NICU nurses are pretty protective of their patients, and on some units that comes out in the form of not being super welcoming to new people at first. I know it's uncomfortable to be new to a specialty but not new to nursing. (I had a midlife crisis a few months ago ? and left the NICU for an adult specialty after 16 years of only NICU.) 

If uncertainty about patient care is part of your struggle, I think there is good news. There are like five newborn disease processes that constitute most of your care - maybe a handful more in a Level IV unit - so after a few months I bet you'll feel more confident as far as knowing what to anticipate for your patients. 

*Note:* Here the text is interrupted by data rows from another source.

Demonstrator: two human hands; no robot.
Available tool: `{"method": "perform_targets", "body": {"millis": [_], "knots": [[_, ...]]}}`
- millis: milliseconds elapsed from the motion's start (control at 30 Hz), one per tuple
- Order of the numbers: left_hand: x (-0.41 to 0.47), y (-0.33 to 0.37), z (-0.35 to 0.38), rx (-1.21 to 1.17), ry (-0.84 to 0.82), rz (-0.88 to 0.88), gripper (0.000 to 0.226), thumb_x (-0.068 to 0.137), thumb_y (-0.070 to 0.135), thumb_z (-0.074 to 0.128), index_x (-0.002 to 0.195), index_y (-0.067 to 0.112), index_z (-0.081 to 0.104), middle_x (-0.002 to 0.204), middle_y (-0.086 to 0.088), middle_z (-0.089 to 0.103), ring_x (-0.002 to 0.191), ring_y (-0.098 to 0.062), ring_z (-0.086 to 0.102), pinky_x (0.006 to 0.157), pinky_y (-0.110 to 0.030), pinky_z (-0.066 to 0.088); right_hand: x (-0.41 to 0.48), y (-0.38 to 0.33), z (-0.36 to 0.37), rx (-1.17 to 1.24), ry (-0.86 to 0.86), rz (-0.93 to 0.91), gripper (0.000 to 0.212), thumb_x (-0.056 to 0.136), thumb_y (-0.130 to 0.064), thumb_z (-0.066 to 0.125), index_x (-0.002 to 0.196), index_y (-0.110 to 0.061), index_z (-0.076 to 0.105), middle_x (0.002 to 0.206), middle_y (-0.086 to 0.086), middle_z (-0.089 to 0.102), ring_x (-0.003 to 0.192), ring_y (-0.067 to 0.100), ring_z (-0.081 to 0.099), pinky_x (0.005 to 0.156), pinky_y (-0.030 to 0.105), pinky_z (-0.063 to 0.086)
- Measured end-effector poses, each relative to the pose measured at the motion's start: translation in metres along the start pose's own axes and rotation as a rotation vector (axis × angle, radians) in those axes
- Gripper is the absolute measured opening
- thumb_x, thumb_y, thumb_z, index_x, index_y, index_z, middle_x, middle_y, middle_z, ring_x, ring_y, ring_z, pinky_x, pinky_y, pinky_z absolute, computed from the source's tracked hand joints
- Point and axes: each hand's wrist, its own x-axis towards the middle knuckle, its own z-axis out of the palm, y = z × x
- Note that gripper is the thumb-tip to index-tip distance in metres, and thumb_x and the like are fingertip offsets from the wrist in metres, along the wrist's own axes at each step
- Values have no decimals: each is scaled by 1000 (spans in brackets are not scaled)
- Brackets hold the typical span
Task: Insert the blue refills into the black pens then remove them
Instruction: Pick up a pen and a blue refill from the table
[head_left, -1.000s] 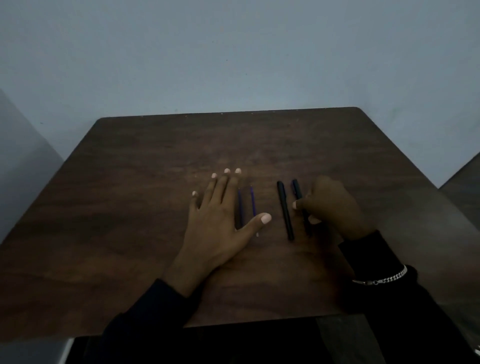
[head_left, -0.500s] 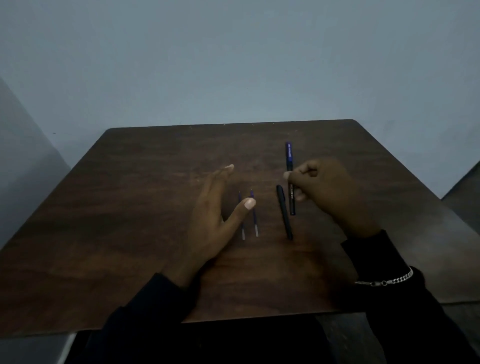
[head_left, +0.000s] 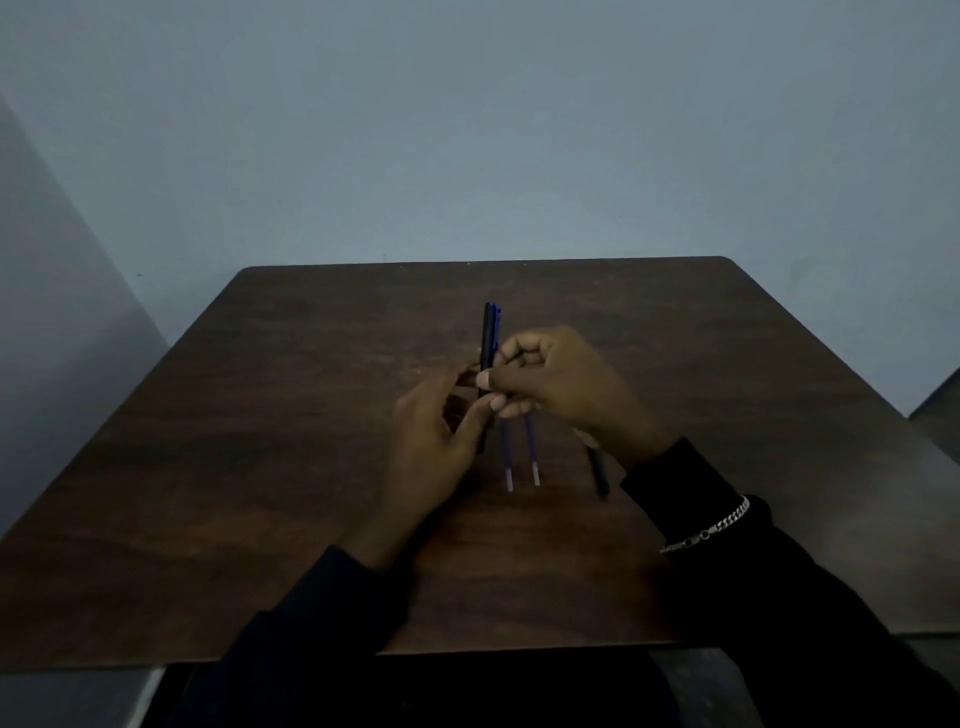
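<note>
Black slim plastic pen with a blue clip (head_left: 488, 338) stands nearly upright above the dark brown wood-grain table (head_left: 311, 467), seen from the head camera and held from both sides. The right hand (head_left: 556, 384) pinches the barrel at mid-length between thumb and curled forefinger. The left hand (head_left: 431, 444) curls its fingers round the lower part, hiding the tip. The two-handed hold looks meant to twist or pull the barrel open for a refill; whether it has come apart cannot be told. Two thin blue refills with pale tips (head_left: 506, 452) lie side by side on the wood just beneath the hands, within easy reach and not yet inserted. A second black pen (head_left: 598, 470) lies to their right, partly hidden behind the right wrist. The held barrel is smooth and cylindrical; the tabletop is matt, with rounded corners. A silver chain bracelet (head_left: 711, 527) circles the right wrist beside a dark sleeve (head_left: 779, 597). A pale grey wall (head_left: 467, 130) stands behind.
</note>
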Motion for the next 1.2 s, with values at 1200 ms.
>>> {"method": "perform_targets", "body": {"millis": [1200], "knots": [[-1,-3,9,-30,117,115,22,109,21,60,124,25,73,83,-6,76,67,-21,68,59,-43,49,7,25,-3,131,-3,-289,10,99,-6,65,98,-11,73,81,-2,77,74,10,72,60,25,57]]}}
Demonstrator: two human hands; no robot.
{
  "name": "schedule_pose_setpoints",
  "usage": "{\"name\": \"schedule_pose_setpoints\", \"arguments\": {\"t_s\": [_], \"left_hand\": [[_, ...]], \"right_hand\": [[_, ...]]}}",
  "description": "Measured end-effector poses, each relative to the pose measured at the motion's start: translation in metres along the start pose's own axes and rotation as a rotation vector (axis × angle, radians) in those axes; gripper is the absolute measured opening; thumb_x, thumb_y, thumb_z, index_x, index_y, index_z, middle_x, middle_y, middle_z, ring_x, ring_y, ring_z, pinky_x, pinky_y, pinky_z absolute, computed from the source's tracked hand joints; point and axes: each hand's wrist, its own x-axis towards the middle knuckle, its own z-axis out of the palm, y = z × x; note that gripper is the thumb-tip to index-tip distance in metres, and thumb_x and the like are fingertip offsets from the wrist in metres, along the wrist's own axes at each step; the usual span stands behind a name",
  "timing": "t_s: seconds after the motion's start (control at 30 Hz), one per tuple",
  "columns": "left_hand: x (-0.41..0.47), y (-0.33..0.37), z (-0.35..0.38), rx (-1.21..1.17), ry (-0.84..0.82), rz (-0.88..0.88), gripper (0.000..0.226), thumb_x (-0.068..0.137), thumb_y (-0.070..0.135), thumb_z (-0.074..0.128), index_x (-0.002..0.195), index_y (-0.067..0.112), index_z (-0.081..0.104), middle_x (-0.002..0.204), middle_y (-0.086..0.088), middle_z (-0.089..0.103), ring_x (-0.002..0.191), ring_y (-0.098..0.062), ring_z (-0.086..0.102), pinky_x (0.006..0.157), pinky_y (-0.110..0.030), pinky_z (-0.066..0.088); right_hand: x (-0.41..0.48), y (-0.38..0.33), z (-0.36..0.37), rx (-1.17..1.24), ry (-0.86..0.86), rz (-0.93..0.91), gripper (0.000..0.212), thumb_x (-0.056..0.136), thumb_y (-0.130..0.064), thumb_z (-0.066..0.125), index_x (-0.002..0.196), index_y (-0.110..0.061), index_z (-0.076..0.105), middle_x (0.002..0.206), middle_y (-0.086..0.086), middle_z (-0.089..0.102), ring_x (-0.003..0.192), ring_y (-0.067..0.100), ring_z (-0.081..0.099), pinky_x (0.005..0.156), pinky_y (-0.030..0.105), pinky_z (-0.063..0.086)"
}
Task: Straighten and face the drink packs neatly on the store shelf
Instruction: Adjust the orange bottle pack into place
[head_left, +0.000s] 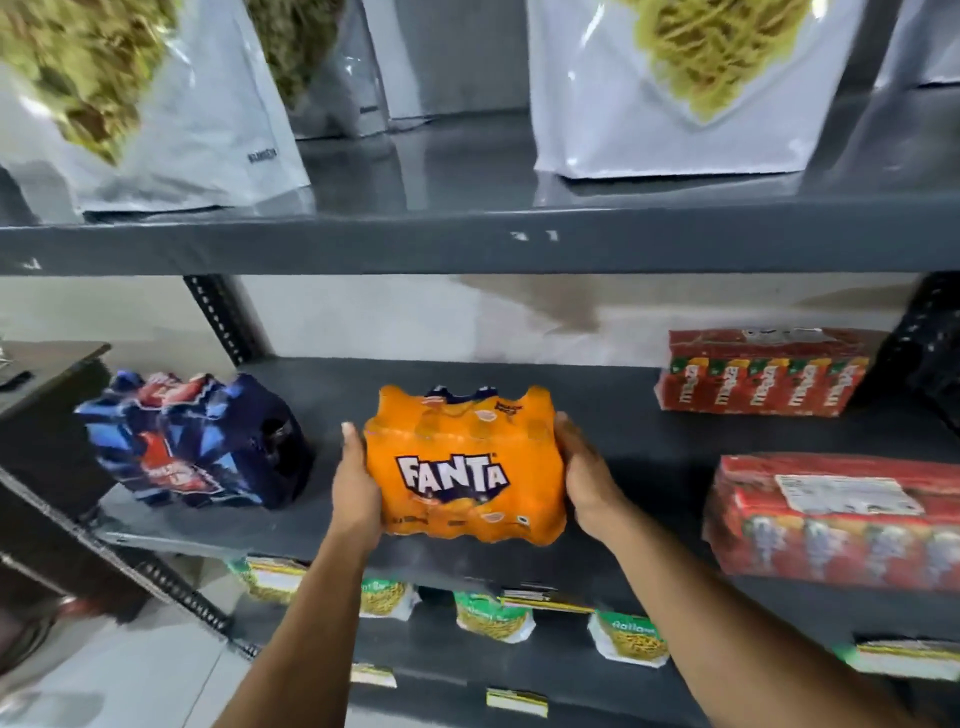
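An orange Fanta pack (464, 465) sits near the front edge of the dark grey middle shelf (623, 436), its logo facing me. My left hand (357, 486) presses flat against its left side and my right hand (584, 475) grips its right side. To the left stands a dark blue drink pack (192, 441), turned at an angle. A red Maaza carton pack (758, 371) lies at the back right. Another red carton pack (836, 519) sits at the front right, its label side up.
The upper shelf (467, 234) holds large white snack bags (670, 88). Small noodle packets (493, 616) line the shelf below. A perforated upright post (218, 317) stands at the back left. A dark cabinet (47, 415) is at the far left.
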Motion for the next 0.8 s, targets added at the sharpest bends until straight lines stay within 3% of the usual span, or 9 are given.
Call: {"name": "schedule_pose_setpoints", "arguments": {"t_s": [0.07,0.17,0.27,0.4,0.5,0.6,0.67,0.73,0.8], "left_hand": [[0.007,-0.001,-0.002,0.015,-0.065,-0.014,0.059,0.062,0.087,0.047,0.075,0.042,0.081,0.080,-0.005,0.082,0.075,-0.026,0.079,0.064,-0.043,0.062],[0.013,-0.006,-0.005,0.011,-0.120,-0.044,0.056,0.075,0.082,0.042,0.080,0.041,0.081,0.083,-0.007,0.082,0.077,-0.028,0.079,0.062,-0.043,0.062],[0.010,-0.011,-0.009,0.001,-0.141,-0.054,0.050,0.078,0.077,0.043,0.078,0.042,0.080,0.081,-0.004,0.082,0.073,-0.025,0.079,0.052,-0.038,0.061],[0.004,-0.011,-0.010,-0.006,-0.155,-0.029,0.048,0.084,0.073,0.040,0.076,0.047,0.078,0.079,-0.001,0.082,0.071,-0.021,0.079,0.050,-0.034,0.060],[-0.002,-0.006,-0.009,0.012,-0.120,-0.029,0.051,0.087,0.071,0.039,0.082,0.038,0.078,0.076,-0.002,0.082,0.069,-0.021,0.079,0.049,-0.033,0.060],[-0.008,0.001,-0.012,0.094,-0.158,-0.034,0.055,0.090,0.070,0.035,0.103,0.033,0.073,0.086,-0.006,0.082,0.079,-0.025,0.079,0.060,-0.040,0.064],[-0.014,-0.001,-0.026,0.164,-0.163,0.062,0.058,0.096,0.063,0.030,0.126,0.027,0.064,0.113,-0.009,0.077,0.103,-0.025,0.073,0.089,-0.046,0.060],[-0.027,-0.005,-0.053,0.239,-0.108,0.253,0.056,0.101,0.052,0.030,0.141,0.020,0.052,0.140,-0.004,0.060,0.126,-0.010,0.057,0.109,-0.030,0.045],[-0.032,-0.005,-0.089,0.252,0.018,0.439,0.051,0.100,0.043,0.036,0.141,0.016,0.050,0.141,0.002,0.055,0.121,0.014,0.050,0.100,-0.004,0.037]], "right_hand": [[-0.002,0.012,0.006,0.090,0.054,0.026,0.065,0.077,-0.074,0.045,0.117,-0.028,0.067,0.112,0.011,0.075,0.097,0.028,0.074,0.082,0.049,0.060],[-0.006,0.023,0.008,0.154,0.066,0.016,0.074,0.073,-0.076,0.047,0.123,-0.025,0.065,0.115,0.014,0.074,0.105,0.035,0.070,0.091,0.060,0.054],[-0.004,0.027,0.007,0.174,0.090,0.030,0.071,0.076,-0.073,0.046,0.124,-0.023,0.065,0.117,0.015,0.073,0.107,0.038,0.069,0.094,0.062,0.051],[-0.003,0.026,0.007,0.182,0.080,0.050,0.066,0.082,-0.072,0.044,0.123,-0.025,0.066,0.117,0.015,0.073,0.106,0.039,0.069,0.094,0.064,0.050],[-0.004,0.025,0.008,0.194,0.090,0.075,0.065,0.081,-0.074,0.046,0.120,-0.027,0.069,0.114,0.014,0.075,0.102,0.038,0.071,0.090,0.064,0.053],[-0.006,0.023,0.006,0.160,0.103,0.066,0.062,0.071,-0.078,0.053,0.107,-0.032,0.075,0.106,0.011,0.077,0.096,0.036,0.074,0.076,0.055,0.060],[-0.011,0.024,0.008,0.085,0.163,-0.060,0.059,0.077,-0.075,0.051,0.108,-0.029,0.073,0.110,0.011,0.076,0.102,0.034,0.072,0.081,0.053,0.059],[-0.022,0.023,0.011,-0.056,0.359,-0.302,0.058,0.081,-0.069,0.047,0.116,-0.026,0.065,0.119,0.005,0.069,0.111,0.012,0.065,0.099,0.044,0.051],[-0.042,0.013,0.025,-0.243,0.542,-0.593,0.042,0.087,-0.059,0.048,0.119,-0.033,0.059,0.123,0.002,0.063,0.109,-0.012,0.054,0.098,0.016,0.043]]}}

My other thought is that if you come up with an end goal at 2.5 years, that would be way faster than average! I'm hoping you'll stick it out for a bit, but I hope you do what you need to do to maintain your mental health. 

Well, I think a part of my struggle is that I used to be a “go to person” for new nurses, the providers knew me and trusted my judgement. The unit is so big I also barely know my coworkers. Most importantly I was confident in my decision making and care. I just feel like they kind of tossed me out on my own because of the experience I have. Im sure you are finding that adults are pretty different than our NICU babies. Even the way we do line changes is totally different. Some of the “basics” are even different. 
 

Its a level 4 NICU too. I am used to high acuity patients, but there arent many despite it being top 10 in the country. I've seen a UAC/UVC once. Never used one of their arterial lines. Never had an oscillator. Its just I had low acuity pts in orientation, and as soon as I was out I definitely was thrown to the wolves. If I did not have the experience I’m coming with I 100% would have drowned.  Im just afraid that I will make a serious mistake due to my inexperience in NICU. Not that I've done anything beyond silly stuff, like spilling milk! A lot of it is coming down to me just not feeling comfortable. But I was really uncomfortable in CVICU when I started too and ended up being successful. 
 

I kind of feel like I suck at NICU. Which is annoying, my preceptors always told me I was doing great and no negative feed back. Maybe im just being dramatic!